Not every transformation is intended to be a change.  Until there is a 
change, it would be nice to be able to retain the original byte stream, 
for invertibility, without requiring that a simple email client deal 
with bytes interfaces for RFC conformant messages.

I hear you regarding the mess... here's an brainstorming idea, tossed 
out mostly to get your creative juices flowing in this direction, not 
because I think it is "definitely the way to go".  The decode API could, 
in addition to your description, have an option to preserve itself and 
the decode charset, within the String object... If encode "discovers" a 
preserved Bytes object, and the same charset is provided, it would 
return the preserved Bytes object, rather than creating a new one.  
There may be no need to drop the Bytes object explicitly; as it seems 
the only API for making changes to a Header object is to create a new 
one, and substitute the new one for the old one.  Or maybe 
from_full_header does a modify.  Or maybe the properties are assignable 
(that is not explicitly stated, by the way).  So if there are modify 
operations, they should drop the Bytes object.

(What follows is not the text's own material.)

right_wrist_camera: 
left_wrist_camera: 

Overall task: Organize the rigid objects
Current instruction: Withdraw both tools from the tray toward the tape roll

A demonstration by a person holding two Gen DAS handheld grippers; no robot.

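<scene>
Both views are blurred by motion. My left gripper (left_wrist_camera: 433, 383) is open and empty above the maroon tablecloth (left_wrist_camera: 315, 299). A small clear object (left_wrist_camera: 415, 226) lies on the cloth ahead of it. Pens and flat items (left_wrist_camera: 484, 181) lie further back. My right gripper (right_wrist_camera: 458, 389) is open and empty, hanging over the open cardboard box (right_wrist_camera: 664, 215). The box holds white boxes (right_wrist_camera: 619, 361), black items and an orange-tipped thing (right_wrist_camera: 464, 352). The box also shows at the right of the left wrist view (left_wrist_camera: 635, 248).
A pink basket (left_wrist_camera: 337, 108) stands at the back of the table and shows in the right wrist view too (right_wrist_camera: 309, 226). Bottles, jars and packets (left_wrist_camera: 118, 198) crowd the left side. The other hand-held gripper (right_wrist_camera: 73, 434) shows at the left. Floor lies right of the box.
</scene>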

>>> (Encoding or decoding a Message would cause the Message to recursively
>>> encode or decode its subparts.  This means you are making a complete
>>> new copy of the Message in memory.  If you don't want to do that you
>>> can walk the Message and convert it piece by piece (we could provide a
>>> generator that does this).)
>>>        
>> Walking it piece by piece would allow the old pieces to be discarded, to
>> save total memory consumption, where that is appropriate.
>>
>> Perhaps one generator that would be commonly used, would be to convert
>> headers only, and leave MIME data parts alone, accessing and converting
>> them only with the registered methods?  This would mean that a "complete
>> copy" wouldn't generally be very big, if the data parts were excluded
>> from implicit conversion.  Perhaps the "external storage protocol" might
>> also only be defined for MIME data parts, and walking the tree with this
>> generator would not need to reference the MIME data parts, nor bring
>> them in from "external storage".
>>      
> That's true.  The Bytes and String versions of binary MIME parts,
> which are likely to be the large ones, will probably have a common
> representation for the payload, and could potentially point to the same
> object.  That breaking of of the expectation that 'encode' and 'decode'
> return new objects (in analogy to how encode and decode of strings/bytes
> works) might not be a good thing, though.
>    

Well, one generator could provide the expectation that everything is 
new; another could provide different expectations.  The differences 
between them, and the tradeoffs would be documented, of course, were 
both provided.  I'm not convinced that treating headers and data exactly 
the same at all times is a good thing... a convenient option at times, 
perhaps, but I can see it as a serious inefficiency in many use cases 
involving large data.

This deserves a bit more thought/analysis/discussion, perhaps.  More 
than I have time for tonight, but I may reply again, perhaps after 
others have responded, if they do.

> In any case, text MIME parts have the same bytes vs string issues as
> headers do, and should, IMO, be converted from one to the other on
> encode/decode.
>    

To me, your first phrase implies that they should share common 
encode/decode routines, but not the other.  I can clearly see a use case 
where your opinion is the right approach, but I think there are use 
cases where it might not be... while text MIME parts are generally 
smaller than binary MIME parts, that is neither a requirement, nor 
always true (think about transferring an XML format database... could be 
huge... and is text of sorts -- human decipherable, more easily than hex 
dumps, but not what I would call "human readable").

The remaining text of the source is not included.